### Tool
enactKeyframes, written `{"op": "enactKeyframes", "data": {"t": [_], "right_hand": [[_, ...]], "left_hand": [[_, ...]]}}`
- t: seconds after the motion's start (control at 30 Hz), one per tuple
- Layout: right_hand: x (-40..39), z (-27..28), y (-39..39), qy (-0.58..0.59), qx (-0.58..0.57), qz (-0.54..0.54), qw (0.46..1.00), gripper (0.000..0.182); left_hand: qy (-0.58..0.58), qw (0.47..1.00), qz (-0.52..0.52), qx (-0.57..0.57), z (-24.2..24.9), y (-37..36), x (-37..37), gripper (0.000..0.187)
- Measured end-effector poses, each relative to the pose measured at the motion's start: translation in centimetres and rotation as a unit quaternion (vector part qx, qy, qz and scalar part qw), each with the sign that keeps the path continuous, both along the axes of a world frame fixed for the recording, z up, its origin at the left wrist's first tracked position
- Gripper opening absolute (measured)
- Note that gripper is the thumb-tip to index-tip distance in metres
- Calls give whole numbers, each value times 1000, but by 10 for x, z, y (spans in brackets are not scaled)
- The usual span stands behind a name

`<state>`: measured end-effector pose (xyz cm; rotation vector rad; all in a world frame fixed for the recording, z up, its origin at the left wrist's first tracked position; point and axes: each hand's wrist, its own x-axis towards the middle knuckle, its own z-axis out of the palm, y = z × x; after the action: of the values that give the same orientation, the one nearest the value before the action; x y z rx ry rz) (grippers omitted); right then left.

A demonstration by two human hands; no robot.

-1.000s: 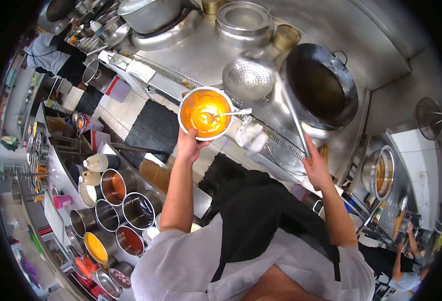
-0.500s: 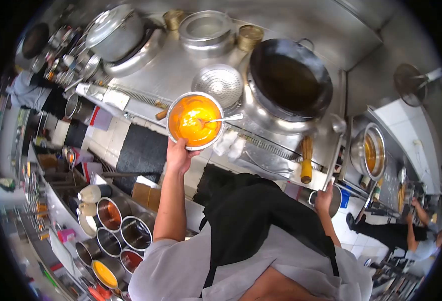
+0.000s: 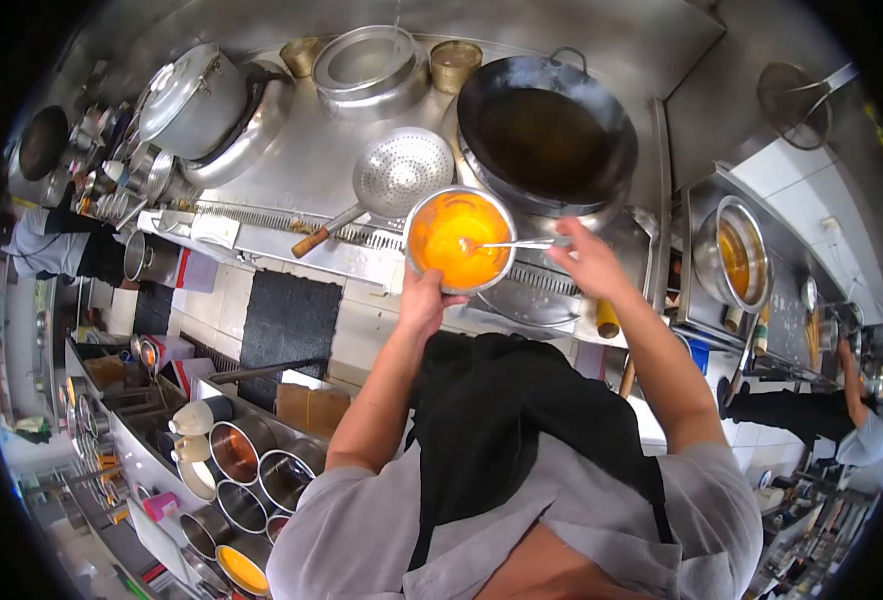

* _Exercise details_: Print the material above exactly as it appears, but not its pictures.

* _Answer section_:
### Tool
enactKeyframes, written `{"op": "enactKeyframes", "data": {"t": [_], "right_hand": [[_, ...]], "left_hand": [[_, ...]]}}`
- t: seconds after the motion's start (control at 30 Hz), one per tuple
- Layout: right_hand: x (-40..39), z (-27..28), y (-39..39), qy (-0.58..0.59), qx (-0.58..0.57), qz (-0.54..0.54), qw (0.46..1.00), gripper (0.000..0.182); left_hand: qy (-0.58..0.58), qw (0.47..1.00), qz (-0.52..0.52), qx (-0.57..0.57), z (-24.2..24.9), y (-37..36), x (-37..37), gripper (0.000..0.187)
- Measured end-effector poses, each relative to the pose measured at the motion's start: translation in centimetres and rotation as a unit quaternion (vector part qx, qy, qz and scalar part qw), each with the sign that keeps the path continuous, both along the axes of a world frame fixed for the recording, z up, its origin at the left wrist's first tracked position
- Gripper opening absolute (measured)
- Note that gripper is the thumb-tip to index-tip distance in metres
- Calls give whole numbers, each value times 1000, but by 10 for x, z, y (spans in brackets are not scaled)
- The usual span stands behind a name

`<state>`: measured end-effector pose (xyz cm; rotation vector rad; all in a world frame fixed for the recording, z up, its origin at the left wrist's first tracked position; point and axes: each hand's wrist, its own x-axis towards the middle knuckle, its own z-axis out of the palm, y = z × x; after the action: of the values that give the same orientation, the one nearest the value before the action; x y z rx ry rz) (grippers omitted); right then left.

A demonstration by two human hands; no robot.

-1.000s: 
-0.500s: 
+0.000s: 

The requested output is complete.